311/A.11.04.d/1994 tertanggal 1 Sya’ban 1414 H/ 13 Januari 1994 M, dan
Muktamar NU XXX diLirboyo Kediri (1999). Keputusan PBNU tersebut telah
dibukukan dengan judul “ Pedoman Rukyat dan Hisab NU”.
Berikut kutiban pasal 1 tentang pedoman penyelenggaraan Rukyah bi al-fi’li :
1. Bahwa penetapan awal Ramadhan, awal Syawal, dan awal Dzulhijjah wajib
didasarkan atas rukyah al hilal bi al-fi’li atau istikmal. Sedangkan kedudukan
hisab hanyalah sbg pembantu dalam melakukan rukyat.

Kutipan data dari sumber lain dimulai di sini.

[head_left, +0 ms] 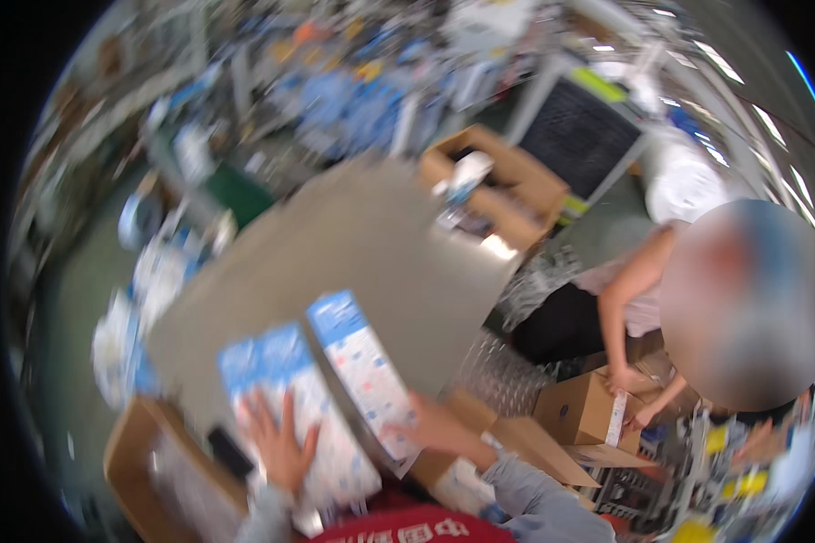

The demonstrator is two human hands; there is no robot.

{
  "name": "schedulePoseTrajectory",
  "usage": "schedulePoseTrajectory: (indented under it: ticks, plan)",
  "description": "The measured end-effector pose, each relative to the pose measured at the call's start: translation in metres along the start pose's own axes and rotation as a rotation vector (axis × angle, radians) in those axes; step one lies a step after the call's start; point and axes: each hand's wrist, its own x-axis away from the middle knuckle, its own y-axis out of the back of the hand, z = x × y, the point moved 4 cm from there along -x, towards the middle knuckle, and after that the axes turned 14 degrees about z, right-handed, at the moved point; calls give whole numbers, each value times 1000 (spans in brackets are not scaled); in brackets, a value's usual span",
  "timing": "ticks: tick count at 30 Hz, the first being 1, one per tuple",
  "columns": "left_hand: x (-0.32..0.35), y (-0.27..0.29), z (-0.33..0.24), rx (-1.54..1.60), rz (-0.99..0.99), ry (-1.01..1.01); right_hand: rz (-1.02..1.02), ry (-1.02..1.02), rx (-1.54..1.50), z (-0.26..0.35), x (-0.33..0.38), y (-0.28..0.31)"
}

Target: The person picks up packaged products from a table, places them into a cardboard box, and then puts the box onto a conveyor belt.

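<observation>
Two long white packets [321,434] with blue ends and small coloured spots lie side by side on the grey table [335,235]. My left hand [281,443] rests flat on them, its fingers spread. A third packet [358,357] of the same kind lies slightly apart to the right, at a similar slant. My right hand [417,427] grips this packet near its lower end, from its right edge. Motion blur hides the exact place of the fingertips.
Open cardboard boxes stand near me, one at lower left [145,452] and one at lower right [525,443]. Another carton [525,190] with items sits at the table's far right. To the right, a co-worker's hands [623,380] handle a brown box [575,407]. White bags [122,348] lie left.
</observation>
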Motion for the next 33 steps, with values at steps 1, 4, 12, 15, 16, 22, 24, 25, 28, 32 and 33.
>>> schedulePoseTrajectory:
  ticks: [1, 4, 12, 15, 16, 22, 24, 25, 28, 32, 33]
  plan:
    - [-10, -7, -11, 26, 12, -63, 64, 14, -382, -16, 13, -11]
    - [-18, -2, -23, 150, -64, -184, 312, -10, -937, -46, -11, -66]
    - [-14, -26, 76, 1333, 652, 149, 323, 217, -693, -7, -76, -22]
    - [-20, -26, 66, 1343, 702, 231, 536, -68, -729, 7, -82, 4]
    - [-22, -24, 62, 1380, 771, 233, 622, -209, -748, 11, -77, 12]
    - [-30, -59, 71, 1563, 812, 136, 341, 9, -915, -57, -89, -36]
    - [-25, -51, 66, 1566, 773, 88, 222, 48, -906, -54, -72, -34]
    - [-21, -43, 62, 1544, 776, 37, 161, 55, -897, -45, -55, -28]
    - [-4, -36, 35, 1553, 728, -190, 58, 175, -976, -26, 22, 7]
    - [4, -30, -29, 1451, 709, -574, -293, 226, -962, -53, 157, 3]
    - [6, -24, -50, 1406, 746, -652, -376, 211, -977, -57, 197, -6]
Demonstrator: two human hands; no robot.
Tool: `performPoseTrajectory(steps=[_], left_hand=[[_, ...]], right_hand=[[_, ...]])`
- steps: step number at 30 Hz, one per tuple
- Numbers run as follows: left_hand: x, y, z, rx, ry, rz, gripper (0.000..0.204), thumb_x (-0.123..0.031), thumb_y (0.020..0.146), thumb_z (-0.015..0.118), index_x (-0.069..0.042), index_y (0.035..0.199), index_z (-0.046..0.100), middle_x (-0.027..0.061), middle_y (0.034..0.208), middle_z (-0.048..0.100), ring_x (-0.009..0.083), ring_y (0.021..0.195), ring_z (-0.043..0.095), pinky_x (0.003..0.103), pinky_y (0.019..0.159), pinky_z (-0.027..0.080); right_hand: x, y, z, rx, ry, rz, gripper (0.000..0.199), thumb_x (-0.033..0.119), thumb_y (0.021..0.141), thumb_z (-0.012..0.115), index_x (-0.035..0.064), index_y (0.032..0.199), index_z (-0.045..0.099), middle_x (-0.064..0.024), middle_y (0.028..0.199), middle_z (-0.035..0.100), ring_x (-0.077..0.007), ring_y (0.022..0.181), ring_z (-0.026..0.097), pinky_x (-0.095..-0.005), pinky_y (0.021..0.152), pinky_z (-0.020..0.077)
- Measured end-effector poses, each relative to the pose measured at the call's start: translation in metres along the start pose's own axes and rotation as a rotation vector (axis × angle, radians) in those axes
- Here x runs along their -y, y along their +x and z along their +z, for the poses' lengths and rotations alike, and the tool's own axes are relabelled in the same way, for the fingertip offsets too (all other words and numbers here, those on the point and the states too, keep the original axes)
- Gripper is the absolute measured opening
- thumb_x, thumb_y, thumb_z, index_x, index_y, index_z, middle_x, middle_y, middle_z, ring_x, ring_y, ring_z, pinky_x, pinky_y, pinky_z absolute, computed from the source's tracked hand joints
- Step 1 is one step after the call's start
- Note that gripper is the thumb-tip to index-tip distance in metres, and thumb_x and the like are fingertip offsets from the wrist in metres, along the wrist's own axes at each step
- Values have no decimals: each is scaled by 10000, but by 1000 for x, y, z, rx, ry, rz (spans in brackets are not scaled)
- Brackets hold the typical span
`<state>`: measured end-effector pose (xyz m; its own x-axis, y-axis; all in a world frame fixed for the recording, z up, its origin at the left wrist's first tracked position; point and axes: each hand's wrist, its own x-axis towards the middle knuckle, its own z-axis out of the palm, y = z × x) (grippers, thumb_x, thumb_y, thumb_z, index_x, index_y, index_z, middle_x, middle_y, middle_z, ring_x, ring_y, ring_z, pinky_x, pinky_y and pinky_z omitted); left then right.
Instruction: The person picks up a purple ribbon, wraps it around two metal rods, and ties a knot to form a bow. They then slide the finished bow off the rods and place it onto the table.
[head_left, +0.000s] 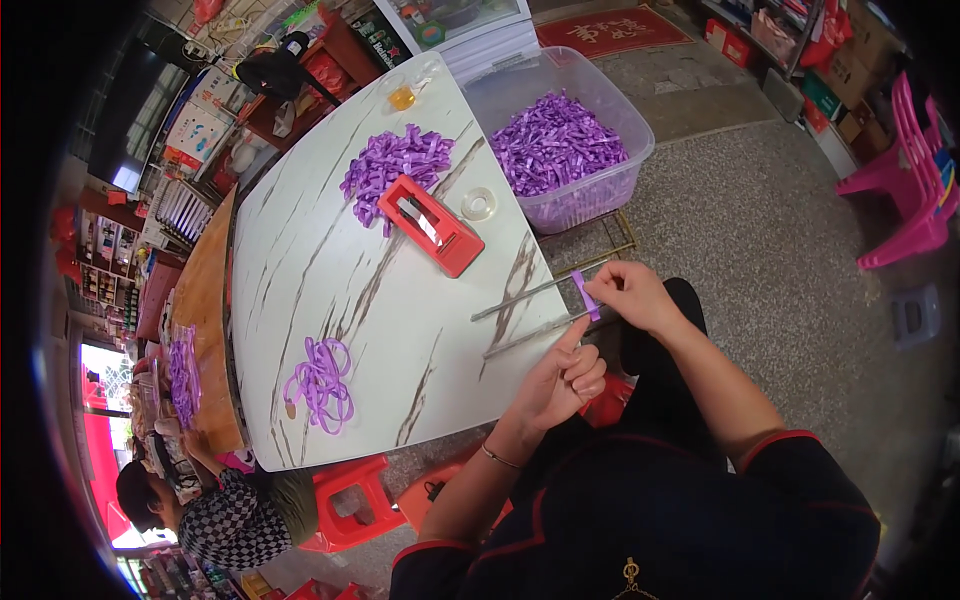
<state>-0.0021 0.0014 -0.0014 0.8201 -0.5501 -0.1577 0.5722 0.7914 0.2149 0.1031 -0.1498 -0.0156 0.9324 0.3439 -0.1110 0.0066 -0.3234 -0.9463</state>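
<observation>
A short purple ribbon (586,296) lies across the ends of two thin metal rods (530,297), which reach past the right edge of the white marbled table (400,300). My right hand (630,295) pinches this ribbon between thumb and fingers. Below it, my left hand (563,378) points its index finger up to the ribbon's near end; its other fingers curl loosely with nothing seen in them. A red tape dispenser (432,226) sits farther in on the table, beside a roll of clear tape (479,204) and a heap of purple ribbon pieces (400,165).
A clear plastic bin (640,150) full of purple ribbon pieces stands off the table's far right side. Looped purple ribbon (322,385) lies at the table's left. Another person (220,510) sits at lower left near a red stool (355,505). Pink chairs (905,180) stand at right.
</observation>
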Motion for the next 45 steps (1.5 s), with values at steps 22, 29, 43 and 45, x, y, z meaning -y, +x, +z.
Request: performPoseTrajectory(steps=[22,29,43,45], left_hand=[[0,0,-2,-30,74,49,508,-155,856,430,-119,1345,298,-29,613,304,97,588,318,229,565,306],[7,-1,20,-176,226,44,512,-184,883,410,-46,1353,261,4,643,368,126,627,387,232,580,339],[-18,6,36,-163,1294,362,509,-52,877,493,-28,1346,296,15,833,499,59,722,478,188,648,403],[-26,15,52,-148,1293,334,534,-3,852,519,-33,1342,312,12,891,500,60,760,488,189,680,416]], right_hand=[[-46,20,7,558,1075,474,325,313,886,512,90,1119,553,-13,989,614,-83,837,563,-231,689,451],[-4,18,-10,611,761,485,326,326,887,513,88,1104,566,4,955,626,-74,791,569,-214,673,450],[9,-9,-76,660,525,230,273,278,873,534,41,984,614,-5,775,620,-83,672,551,-194,619,418],[37,-21,-79,663,442,228,301,292,885,503,36,989,621,-12,775,630,-76,659,539,-189,611,408]])
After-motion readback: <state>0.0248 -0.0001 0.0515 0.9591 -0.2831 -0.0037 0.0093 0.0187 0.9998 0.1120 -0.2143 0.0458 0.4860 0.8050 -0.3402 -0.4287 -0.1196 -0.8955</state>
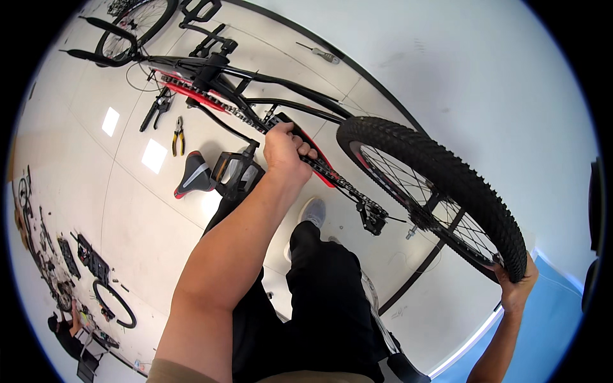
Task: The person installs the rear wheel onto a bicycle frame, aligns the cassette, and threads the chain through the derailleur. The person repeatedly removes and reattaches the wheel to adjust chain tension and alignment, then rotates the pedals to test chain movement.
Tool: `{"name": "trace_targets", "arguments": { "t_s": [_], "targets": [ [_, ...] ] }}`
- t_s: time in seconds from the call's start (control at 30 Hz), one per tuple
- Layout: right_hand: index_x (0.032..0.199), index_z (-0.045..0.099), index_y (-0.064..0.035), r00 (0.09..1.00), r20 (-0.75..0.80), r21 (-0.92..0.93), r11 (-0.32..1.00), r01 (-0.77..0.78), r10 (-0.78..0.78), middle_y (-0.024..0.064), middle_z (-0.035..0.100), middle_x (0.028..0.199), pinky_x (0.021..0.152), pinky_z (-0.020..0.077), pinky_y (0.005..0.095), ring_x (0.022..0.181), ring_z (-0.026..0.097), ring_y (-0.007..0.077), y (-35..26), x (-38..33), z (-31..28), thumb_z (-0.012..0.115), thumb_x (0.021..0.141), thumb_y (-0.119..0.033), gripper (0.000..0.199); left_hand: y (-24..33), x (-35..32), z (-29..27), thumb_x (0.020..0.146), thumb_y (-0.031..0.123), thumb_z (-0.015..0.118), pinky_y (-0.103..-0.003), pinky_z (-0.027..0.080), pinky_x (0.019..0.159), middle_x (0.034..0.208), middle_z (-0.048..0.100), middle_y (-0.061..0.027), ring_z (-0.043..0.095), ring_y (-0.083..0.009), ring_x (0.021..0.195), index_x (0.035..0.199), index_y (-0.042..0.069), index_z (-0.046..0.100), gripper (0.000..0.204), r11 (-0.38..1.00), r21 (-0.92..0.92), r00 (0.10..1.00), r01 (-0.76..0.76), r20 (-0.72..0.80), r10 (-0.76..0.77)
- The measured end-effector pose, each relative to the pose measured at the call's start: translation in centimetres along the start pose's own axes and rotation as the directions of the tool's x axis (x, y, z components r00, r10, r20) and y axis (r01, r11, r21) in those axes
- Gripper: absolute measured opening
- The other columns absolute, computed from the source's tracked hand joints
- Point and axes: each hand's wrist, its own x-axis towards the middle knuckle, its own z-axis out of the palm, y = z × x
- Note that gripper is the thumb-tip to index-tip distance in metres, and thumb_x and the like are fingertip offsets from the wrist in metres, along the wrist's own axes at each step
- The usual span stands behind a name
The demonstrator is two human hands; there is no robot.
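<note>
A black and red bicycle frame (pixel 255 80) is held upside down above the white floor. My left hand (pixel 287 150) is closed around the red chainstay beside the chain (pixel 338 182). My right hand (pixel 516 284) grips the knobby rear tyre (pixel 447 172) at its lower right edge. A black pedal (pixel 237 171) hangs just left of my left hand. The front wheel (pixel 131 29) is at the top left.
A black and red saddle (pixel 193 175) lies on the floor. Yellow-handled pliers (pixel 178 135) and a black tool (pixel 156 108) lie beyond it. A loose tyre (pixel 115 303), several parts and a seated person (pixel 67 329) are at the lower left. My legs (pixel 325 300) stand below.
</note>
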Motion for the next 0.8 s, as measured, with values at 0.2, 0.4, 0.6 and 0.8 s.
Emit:
{"name": "trace_targets", "arguments": {
  "t_s": [0.2, 0.4, 0.6, 0.8],
  "targets": [
    [0.089, 0.067, -0.0018, 0.976, -0.037, 0.039, 0.976, -0.214, 0.215, -0.0009, 0.061, 0.077, 0.067, 0.0451, 0.0273, 0.071, 0.053, 0.0103, 2.4, -2.4, -3.0, 0.080, 0.070, 0.004, 0.023, -0.1, 0.3, -0.6, 0.100, 0.020, 0.051, -0.038, 0.030, 0.053, 0.061, 0.023, 0.0011, 0.023, -0.0169, 0.052, 0.073, 0.018, 0.032, 0.034, 1.000, 0.020, 1.000, 0.007, 0.004, -0.007],
    [0.090, 0.067, -0.0009, 0.973, -0.053, 0.006, 0.974, -0.226, 0.226, -0.0005, 0.061, 0.076, 0.066, 0.0473, 0.0273, 0.070, 0.056, 0.0103, 5.3, -5.0, -6.9, 0.076, 0.071, 0.009, 0.023, -0.1, 0.3, -0.4, 0.099, 0.020, 0.052, -0.038, 0.032, 0.053, 0.060, 0.024, 0.0009, 0.023, -0.0173, 0.052, 0.070, 0.018, 0.029, 0.038, 0.999, 0.036, 0.999, 0.002, -0.049, 0.000],
    [0.096, 0.068, 0.0021, 0.937, -0.158, -0.005, 0.949, -0.315, 0.310, 0.0022, 0.061, 0.077, 0.063, 0.0455, 0.0294, 0.069, 0.056, 0.0121, 5.9, -3.6, -7.6, 0.075, 0.071, 0.008, 0.026, -0.2, 0.7, -0.5, 0.099, 0.019, 0.051, -0.037, 0.030, 0.052, 0.061, 0.023, 0.0017, 0.023, -0.0168, 0.052, 0.070, 0.018, 0.028, 0.037, 0.998, 0.055, 1.000, 0.000, -0.022, 0.001],
    [0.093, 0.067, 0.0021, 0.928, -0.089, -0.017, 0.931, -0.364, 0.362, 0.0050, 0.064, 0.076, 0.067, 0.0485, 0.0330, 0.069, 0.058, 0.0152, 7.4, 2.9, -1.7, 0.079, 0.076, 0.003, 0.020, 0.0, 0.5, -0.6, 0.100, 0.017, 0.048, -0.037, 0.031, 0.052, 0.060, 0.024, 0.0024, 0.023, -0.0161, 0.051, 0.072, 0.019, 0.028, 0.034, 0.997, 0.072, 1.000, -0.007, 0.001, 0.007]
  ]
}}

2. Bahwa penetapan awal Ramadhan, awal Syawal, dan awal Dzulhijjah yang
berlaku umum bagi segenap lapisan kaum muslimin di Indonesia dilakukan oleh
Pemerintah (itsbatul hakim).
3. Hasil rukyat atau isti’mal maka hasil rukyat yang telah dilakukan dikalangan NU
supaya sesegera mungkin dilakukan kepada pemerintah c/q kementrian agama RI
untuk di Itsbat.
4. Apabila pemerintah menolak untuk melakukan itsbat atau istikmal, maka hasil
rukyat dikalangan NU menjadi wewenang pengurus Besar NU.
5. Dalam penyebaran informasi hasil rukyat ke daerah-daerah, Pengurus Besar NU
ditempuh dengan cara-cara bijaksana, santun, dan simpatik.
6. Rukyat dg menggunakan alat (nazdarah) diperbolehkan baik dalam keadaan
cuaca cerah maupun ghayum.
Sebagai konsekuensi dari prinsip ta,abbudiy, NU tetap menyelenggarakan rukyah
al-hilal bi-al fi’li di Lapangan. Rukyat yang diterima sebagai dasar adalah hasil
rukyat di Indonesia (bukan rakyat global) dengan wawasan satu wilayah hukum
Negara Kesatuan Republik Indonesia.
Rukyat yang dikehendaki oleh NU adalah rukyat yg berkualitas yang didasarkan
atas beberapa alasan :
1. Pemahaman terhadap al-hadis yg diriwayatkan oleh Ahmad danAbu Daud
dari salah seorang sahabat yg didalamnya terdapat ungkapan “demi Allah
sesungguhnya hilal telah tampak”
2. Dari dalam hadis itu mengisyaratkan bahwa rukyah itu benar-benar terjadi
dan meyakinkan.
3. Untuk mendukung proses pelaksanaan rukyat, maka NU memilih metode tg
tingkat akuransinya tinggi agar memperoleh hasil yg berkualitas.